И принёс он повинную в своих злодействах, не зная того, что и на злодейства-то натолкнула его чужая рука; что он и все дела его были следствием чужой воли. Искренно просил он русский народ простить его окаянного, что сгрубил перед ним; не поминать лихом его имени, помянуть когда в церкви Божией; искренно каялся перед царицей севера и дал этим случай Екатерине писать о нём: «Он — этот безграмотный маркиз шведского короля, кажется, надеется на прощение, а это решительно не делает чести его дипломатическим соображениям».
Привезли Пугачёва в Москву, как зверя какого, в железной клетке, и сложил он там, на Болоте, свою буйную голову, раскланиваясь на все четыре стороны и прося ещё раз перед бесчисленной толпой народа себе забвения и прощения; сложил свою голову в то время, как пугачи по деревням смущали ещё люд православный и творили нескончаемые бесчинства его именем, а на Западе готовилась выступить на сцену ему преемница, сестрица двоюродная, которой если не удалось выступить с ним одновременно на сцену, то потому, что за смертью Никиты Юрьевича не стало руки, которая бы руководила всеми её действиями, да так руководила, чтобы комар носу подточить не мог. Сильны, могучи были средства, поднятые этой рукой, они вносили в русскую жизнь разлад и раздор, заставляли всех признавать, что для России может быть опасна только Россия.

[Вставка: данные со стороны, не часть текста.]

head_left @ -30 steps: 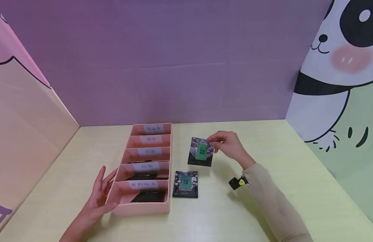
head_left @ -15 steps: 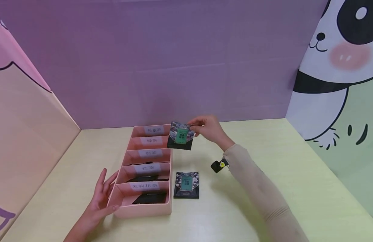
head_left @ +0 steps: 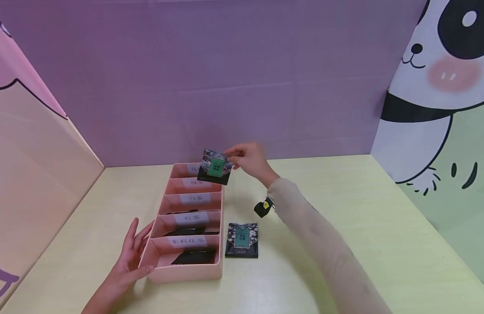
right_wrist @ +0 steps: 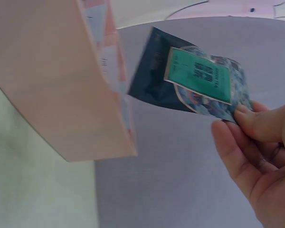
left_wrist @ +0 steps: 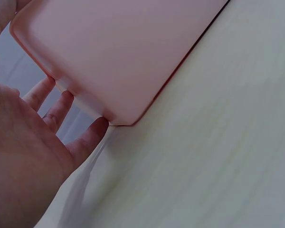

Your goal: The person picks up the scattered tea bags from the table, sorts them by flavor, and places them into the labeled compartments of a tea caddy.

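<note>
My right hand (head_left: 250,160) pinches a tea bag sachet (head_left: 215,168) by its top corner, above the far end of a pink divided box (head_left: 183,274). The sachet is dark with a green label (right_wrist: 199,73) and hangs tilted over the two farthest compartments in the head view. The right wrist view shows thumb and fingertips at its edge. My left hand (head_left: 128,264) rests against the near left corner of the box, fingertips on its wall (left_wrist: 118,57) and thumb at the front. A second sachet (head_left: 242,240) lies flat on the table beside the box.
Each compartment has a white handwritten label (head_left: 196,199). Dark sachets (head_left: 195,257) lie in the nearer compartments. A purple wall (head_left: 234,87) stands behind the pale table (head_left: 305,261), with printed side panels left and right.
My right hand has carried the sachet left and away from me, from beside the box to over its far compartments. The left hand stays at the box.
</note>
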The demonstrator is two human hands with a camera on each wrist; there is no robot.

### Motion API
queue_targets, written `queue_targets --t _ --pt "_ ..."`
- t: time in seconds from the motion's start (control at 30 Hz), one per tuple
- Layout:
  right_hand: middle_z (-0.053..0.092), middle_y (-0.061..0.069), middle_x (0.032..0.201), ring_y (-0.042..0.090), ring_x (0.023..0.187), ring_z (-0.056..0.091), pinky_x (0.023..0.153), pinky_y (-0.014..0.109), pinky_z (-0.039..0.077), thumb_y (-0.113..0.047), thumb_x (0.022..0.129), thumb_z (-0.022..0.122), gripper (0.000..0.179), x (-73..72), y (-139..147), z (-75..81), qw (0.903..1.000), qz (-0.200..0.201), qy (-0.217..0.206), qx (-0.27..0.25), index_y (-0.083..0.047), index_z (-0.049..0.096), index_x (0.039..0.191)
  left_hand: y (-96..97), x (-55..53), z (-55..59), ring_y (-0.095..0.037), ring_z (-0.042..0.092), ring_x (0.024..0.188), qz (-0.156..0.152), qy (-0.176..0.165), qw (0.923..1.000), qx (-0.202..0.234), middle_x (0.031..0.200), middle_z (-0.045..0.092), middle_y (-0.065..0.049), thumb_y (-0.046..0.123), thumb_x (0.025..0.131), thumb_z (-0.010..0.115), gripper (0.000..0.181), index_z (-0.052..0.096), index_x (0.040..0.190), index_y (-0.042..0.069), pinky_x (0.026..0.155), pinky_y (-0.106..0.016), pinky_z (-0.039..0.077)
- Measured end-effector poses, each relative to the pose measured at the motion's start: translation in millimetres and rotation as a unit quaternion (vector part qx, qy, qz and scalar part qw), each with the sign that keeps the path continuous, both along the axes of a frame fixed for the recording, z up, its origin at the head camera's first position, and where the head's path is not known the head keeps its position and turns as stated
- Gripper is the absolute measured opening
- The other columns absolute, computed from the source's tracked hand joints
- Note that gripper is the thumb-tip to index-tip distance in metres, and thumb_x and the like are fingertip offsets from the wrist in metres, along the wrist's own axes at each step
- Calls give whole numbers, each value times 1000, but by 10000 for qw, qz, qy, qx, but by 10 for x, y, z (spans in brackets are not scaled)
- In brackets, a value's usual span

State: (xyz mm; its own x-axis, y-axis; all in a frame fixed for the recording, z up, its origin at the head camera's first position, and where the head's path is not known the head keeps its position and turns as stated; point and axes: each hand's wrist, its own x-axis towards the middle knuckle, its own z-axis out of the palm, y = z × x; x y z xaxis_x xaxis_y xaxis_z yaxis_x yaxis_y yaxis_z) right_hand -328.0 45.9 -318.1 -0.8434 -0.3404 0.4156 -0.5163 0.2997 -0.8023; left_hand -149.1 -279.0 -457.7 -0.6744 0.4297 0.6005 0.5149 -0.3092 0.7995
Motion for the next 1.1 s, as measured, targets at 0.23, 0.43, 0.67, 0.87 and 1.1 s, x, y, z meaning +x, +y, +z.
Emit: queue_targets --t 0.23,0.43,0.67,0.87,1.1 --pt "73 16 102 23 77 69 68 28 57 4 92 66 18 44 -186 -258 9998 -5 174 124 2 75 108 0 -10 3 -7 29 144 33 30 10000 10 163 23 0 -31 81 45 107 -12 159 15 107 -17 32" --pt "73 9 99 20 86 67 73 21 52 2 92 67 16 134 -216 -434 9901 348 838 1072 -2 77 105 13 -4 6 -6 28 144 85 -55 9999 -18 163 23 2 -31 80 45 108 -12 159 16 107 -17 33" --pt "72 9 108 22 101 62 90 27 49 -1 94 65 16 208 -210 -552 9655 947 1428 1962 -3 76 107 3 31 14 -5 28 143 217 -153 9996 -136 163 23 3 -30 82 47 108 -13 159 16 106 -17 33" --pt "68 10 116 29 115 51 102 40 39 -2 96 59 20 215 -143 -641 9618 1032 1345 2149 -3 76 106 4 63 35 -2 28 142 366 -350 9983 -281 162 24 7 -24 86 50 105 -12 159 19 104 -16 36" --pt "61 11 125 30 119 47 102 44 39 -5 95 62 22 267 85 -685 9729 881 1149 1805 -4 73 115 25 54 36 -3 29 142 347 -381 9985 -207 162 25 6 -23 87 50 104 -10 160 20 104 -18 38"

Но внутренняя сила воли Екатерины нашла в себе достаточно могущества, чтобы сладить, умиротворить расстроенные части и соединить их вновь для взаимного содействия и процветания; и последний отпрыск глухой злобы и интриги, бедное, обездоленное, созданное этой интригой существо, Али-Эметэ неслась уже по Атлантическому океану, на русской эскадре, к невским берегам; неслась в виде пленницы, выданной тем, кого она признавала беспредельно любящим, её рыцарем чести...

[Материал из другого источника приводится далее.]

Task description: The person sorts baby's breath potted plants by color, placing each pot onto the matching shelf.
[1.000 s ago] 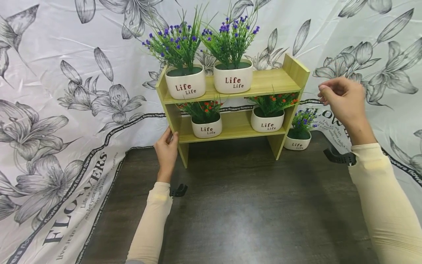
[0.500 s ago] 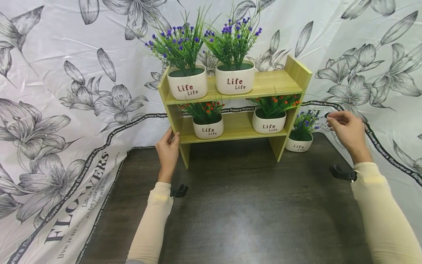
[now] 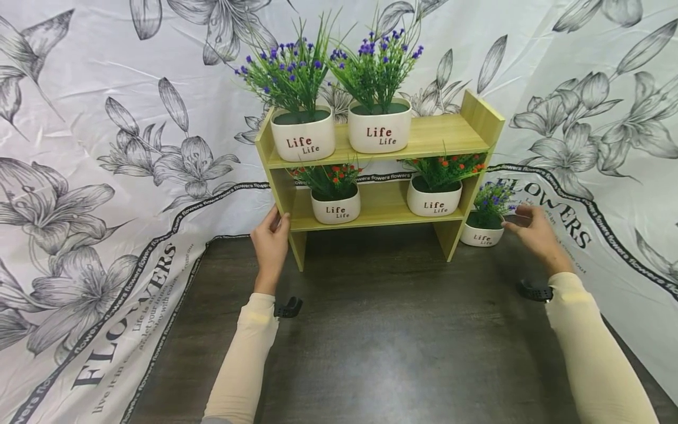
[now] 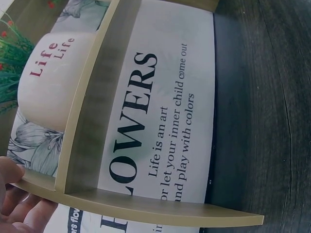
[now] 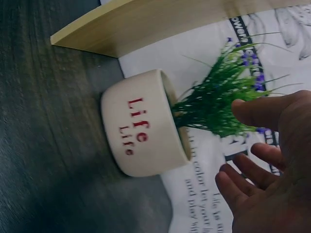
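My left hand [image 3: 271, 238] grips the left side panel of a two-tier wooden shelf [image 3: 378, 219]. In the left wrist view, the thumb [image 4: 9, 170] lies on one side of the panel's edge and the fingers on the other. Over on the right, my right hand [image 3: 535, 235] is beside a white "Life" flowerpot with purple flowers [image 3: 481, 237], which stands on the table next to the shelf. Seen from the right wrist, the thumb and fingers are spread near the leaves [image 5: 214, 107] and hold nothing. Whether the thumb touches the leaves cannot be told.
Two purple-flowered pots, left [image 3: 303, 141] and right [image 3: 379, 132], stand on the upper tier. Below them are two red-flowered pots, left [image 3: 336, 210] and right [image 3: 434, 202]. A floral cloth [image 3: 175, 176] hangs behind the dark table [image 3: 381, 330].
My right hand has come down and inward to the flowerpot on the table, and its fingers have spread. The left hand keeps its grip on the shelf.
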Demonstrator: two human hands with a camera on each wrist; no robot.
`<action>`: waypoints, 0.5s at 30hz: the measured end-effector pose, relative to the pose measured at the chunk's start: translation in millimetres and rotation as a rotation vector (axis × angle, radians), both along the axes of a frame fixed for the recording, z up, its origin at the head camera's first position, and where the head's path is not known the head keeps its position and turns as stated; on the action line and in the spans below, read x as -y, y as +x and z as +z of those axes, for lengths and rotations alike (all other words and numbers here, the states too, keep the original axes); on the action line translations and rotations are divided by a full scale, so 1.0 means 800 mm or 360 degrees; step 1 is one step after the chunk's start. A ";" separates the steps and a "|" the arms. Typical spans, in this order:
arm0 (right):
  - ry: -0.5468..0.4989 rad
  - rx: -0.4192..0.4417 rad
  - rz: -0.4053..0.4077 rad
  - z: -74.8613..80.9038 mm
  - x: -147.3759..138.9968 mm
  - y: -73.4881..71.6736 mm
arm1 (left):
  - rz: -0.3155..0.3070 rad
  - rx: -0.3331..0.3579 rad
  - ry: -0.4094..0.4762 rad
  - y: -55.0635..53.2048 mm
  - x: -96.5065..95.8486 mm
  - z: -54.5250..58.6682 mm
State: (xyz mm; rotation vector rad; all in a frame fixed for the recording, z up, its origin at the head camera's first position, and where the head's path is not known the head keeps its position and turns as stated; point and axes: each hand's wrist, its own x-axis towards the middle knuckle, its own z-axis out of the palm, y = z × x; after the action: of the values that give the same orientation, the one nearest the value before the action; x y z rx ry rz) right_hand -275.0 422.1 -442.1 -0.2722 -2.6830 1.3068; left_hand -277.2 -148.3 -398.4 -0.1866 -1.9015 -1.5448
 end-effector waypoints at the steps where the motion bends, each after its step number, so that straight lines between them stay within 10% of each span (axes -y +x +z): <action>1: -0.0011 0.0011 0.0001 -0.003 0.002 -0.001 | -0.0004 -0.0004 -0.0005 0.000 0.000 0.000; 15: -0.0132 0.0146 0.0103 -0.040 0.016 -0.022 | 0.0018 0.0001 -0.0044 0.001 0.001 -0.001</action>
State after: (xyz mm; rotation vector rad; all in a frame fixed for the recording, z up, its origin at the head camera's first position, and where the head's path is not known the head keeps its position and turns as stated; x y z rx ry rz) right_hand -292.3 409.1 -473.8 -0.2625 -2.7381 1.4612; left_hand -276.7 -148.7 -399.2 -0.1870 -1.9222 -1.5115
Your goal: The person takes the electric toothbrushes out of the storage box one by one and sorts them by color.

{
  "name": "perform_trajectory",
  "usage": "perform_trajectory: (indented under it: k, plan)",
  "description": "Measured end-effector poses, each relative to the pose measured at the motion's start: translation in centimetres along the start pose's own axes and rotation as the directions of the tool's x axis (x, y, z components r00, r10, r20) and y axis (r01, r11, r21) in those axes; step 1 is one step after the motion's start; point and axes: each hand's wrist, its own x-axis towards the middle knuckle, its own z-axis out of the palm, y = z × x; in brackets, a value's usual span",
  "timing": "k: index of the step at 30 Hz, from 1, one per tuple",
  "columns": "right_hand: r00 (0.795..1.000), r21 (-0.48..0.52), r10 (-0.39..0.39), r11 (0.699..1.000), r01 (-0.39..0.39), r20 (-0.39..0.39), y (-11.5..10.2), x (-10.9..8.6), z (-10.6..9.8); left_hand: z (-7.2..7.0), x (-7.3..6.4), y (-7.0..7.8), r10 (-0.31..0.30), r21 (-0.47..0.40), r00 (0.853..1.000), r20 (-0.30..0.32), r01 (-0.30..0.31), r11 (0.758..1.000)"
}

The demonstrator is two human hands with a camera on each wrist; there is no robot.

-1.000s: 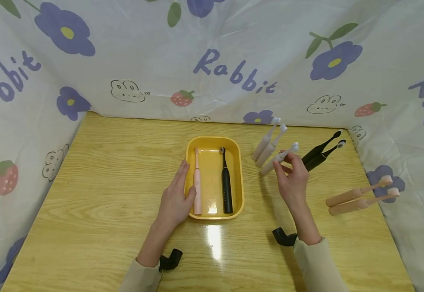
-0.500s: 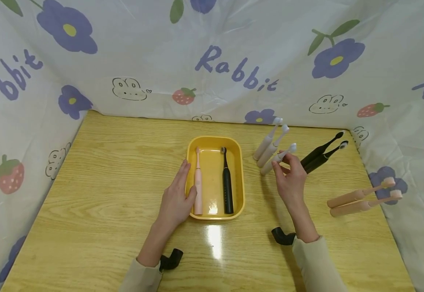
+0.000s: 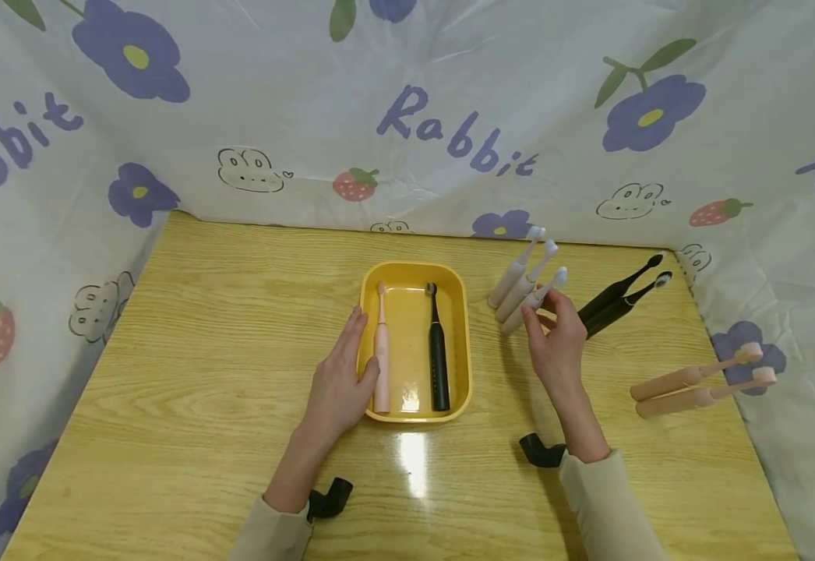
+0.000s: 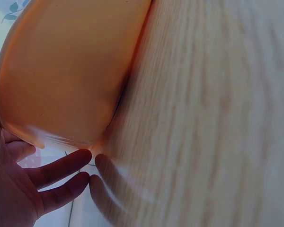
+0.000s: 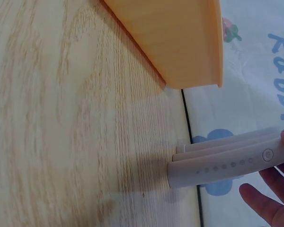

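Observation:
My right hand (image 3: pixel 557 335) pinches the front white electric toothbrush (image 3: pixel 523 312) by its upper part. That toothbrush stands upright on the table, close beside two more white toothbrushes (image 3: pixel 513 282); in the right wrist view its handle (image 5: pixel 217 166) shows a round button, with my fingertips (image 5: pixel 255 196) near its upper end. My left hand (image 3: pixel 340 382) rests along the left side of a yellow tray (image 3: pixel 413 417), fingers extended against its outer wall and thumb over the rim. Inside the tray lie a pink toothbrush (image 3: pixel 382 366) at left and a black toothbrush (image 3: pixel 439 366) at right.
Two black toothbrushes (image 3: pixel 607 300) stand right of my right hand. Farther right are two peach-pink toothbrushes (image 3: pixel 681 393). A white cloth (image 3: pixel 295 101) printed with flowers and rabbits rises behind the wooden table (image 3: pixel 225 351) and along both sides.
My right hand has shifted slightly left with the white toothbrush, bringing it nearer the other two white ones. The left hand and the tray hold their place.

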Motion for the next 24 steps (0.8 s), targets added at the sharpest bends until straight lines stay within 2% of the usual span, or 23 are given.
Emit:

Как быть? Винить в том Екатерину нельзя. С её стороны это была борьба за существование.
Первые минуты, как Али-Эметэ пришла в себя, уложенная в постель в адмиральской каюте, были или казались ей сном. Она совершенно бессознательно оглядела каюту, в которой часа за три перед тем граф Орлов угощал её роскошным десертом, не понимая ни где она, ни что с нею случилось; взглянула она на себя, лежащую на постели в великолепном бальном платье из зелёного бархата, отделанном золотым кружевом и украшенном цветами и бриллиантами; взглянула на свои бриллианты в виде серёг, ожерелья, диадемы, браслетов и приделанных к платью украшений; внимательно прислушалась к непонятному, странному для её уха шуму, происходившему от производимой на корабле работы и от всплесков в его борта воды; наконец, безучастно отнеслась к движению каюты в виде небольшой качки, неизменно чувствуемой во время движения судна под парусами, при сколько-нибудь свежем ветре. Ей всё казалось, что она спит и видит какой-то страшный, тяжёлый сон, который будто гнетёт её, давит, но чем — она не умеет себе объяснить.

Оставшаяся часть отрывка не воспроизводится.